— HOW TO COMPLETE THIS TASK —
Which lines run from the start of the material below through the line containing "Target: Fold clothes"? Retype them exactly, pictures excluded.

— MATERIAL PROVIDED —
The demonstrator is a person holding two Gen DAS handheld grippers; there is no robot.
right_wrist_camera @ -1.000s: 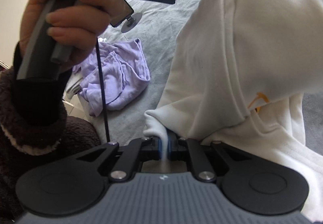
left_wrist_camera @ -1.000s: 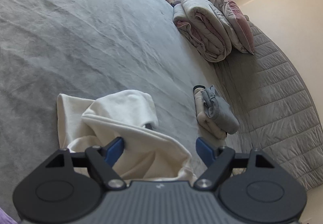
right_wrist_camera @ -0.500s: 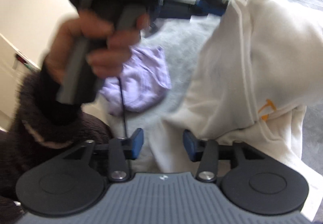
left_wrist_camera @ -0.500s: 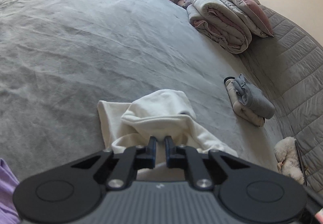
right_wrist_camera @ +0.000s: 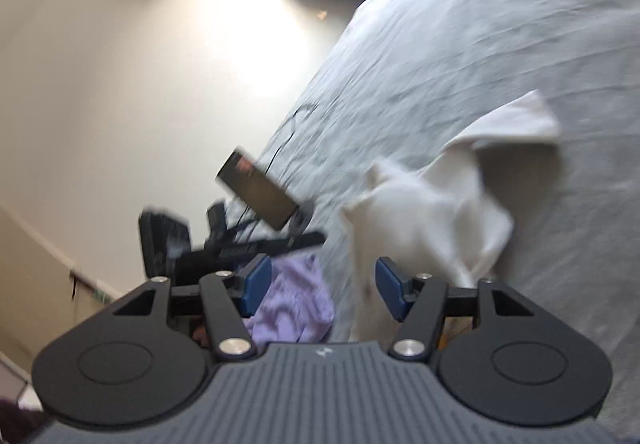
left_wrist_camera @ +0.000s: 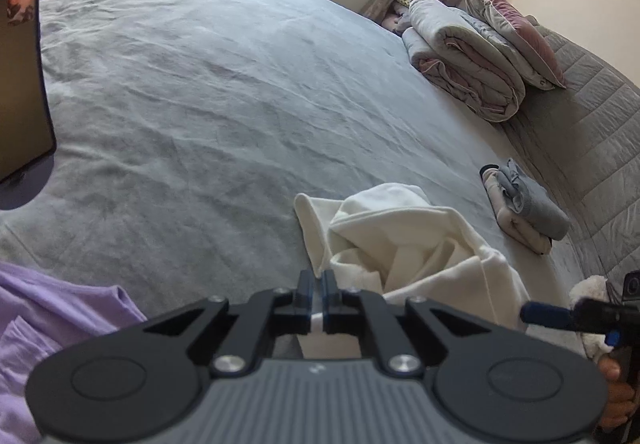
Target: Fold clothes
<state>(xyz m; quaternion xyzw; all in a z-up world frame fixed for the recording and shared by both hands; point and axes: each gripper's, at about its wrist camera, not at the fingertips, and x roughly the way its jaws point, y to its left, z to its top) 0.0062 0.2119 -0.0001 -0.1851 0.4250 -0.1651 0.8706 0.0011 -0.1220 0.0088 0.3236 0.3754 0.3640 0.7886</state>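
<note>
I have the left gripper point(left_wrist_camera: 316, 290) pinched tight on an edge of the cream hoodie point(left_wrist_camera: 404, 244), a thin strip of pale cloth showing between the blue pads. The rest of the garment lies crumpled just ahead of that grip on the grey bedspread point(left_wrist_camera: 200, 84), near the bed's front edge, with its hood bunched uppermost. The right gripper point(right_wrist_camera: 318, 284) has its jaws opening; the pads press on nothing, and the hoodie's pale cloth only shows in the gap beyond them, blurred. From the left wrist view I can see that same gripper's blue fingertip at the far right edge, clear of the cloth.

I judge this to be the spreading step, before any fold: the hoodie is a heap, not yet flat. One corner is secured; the next move calls for my right claw to find a matching edge or hem on the opposite side, close on a single layer, and then both hands draw apart to lay the body flat on the open bedspread.

A lilac garment point(left_wrist_camera: 52, 328) waits at the near left, and a small stack of folded clothes point(left_wrist_camera: 524, 212) sits by the quilted headboard point(left_wrist_camera: 592, 124).
</note>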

— EXERCISE OUTPUT —
The demonstrator is a person holding two Gen DAS handheld grippers; there is no robot.
right_wrist_camera @ -1.000s: 
left_wrist_camera @ -1.000s: 
right_wrist_camera @ -0.500s: 
left_wrist_camera @ -0.500s: 
right_wrist_camera @ +0.000s: 
left_wrist_camera @ +0.000s: 
Target: Fold clothes

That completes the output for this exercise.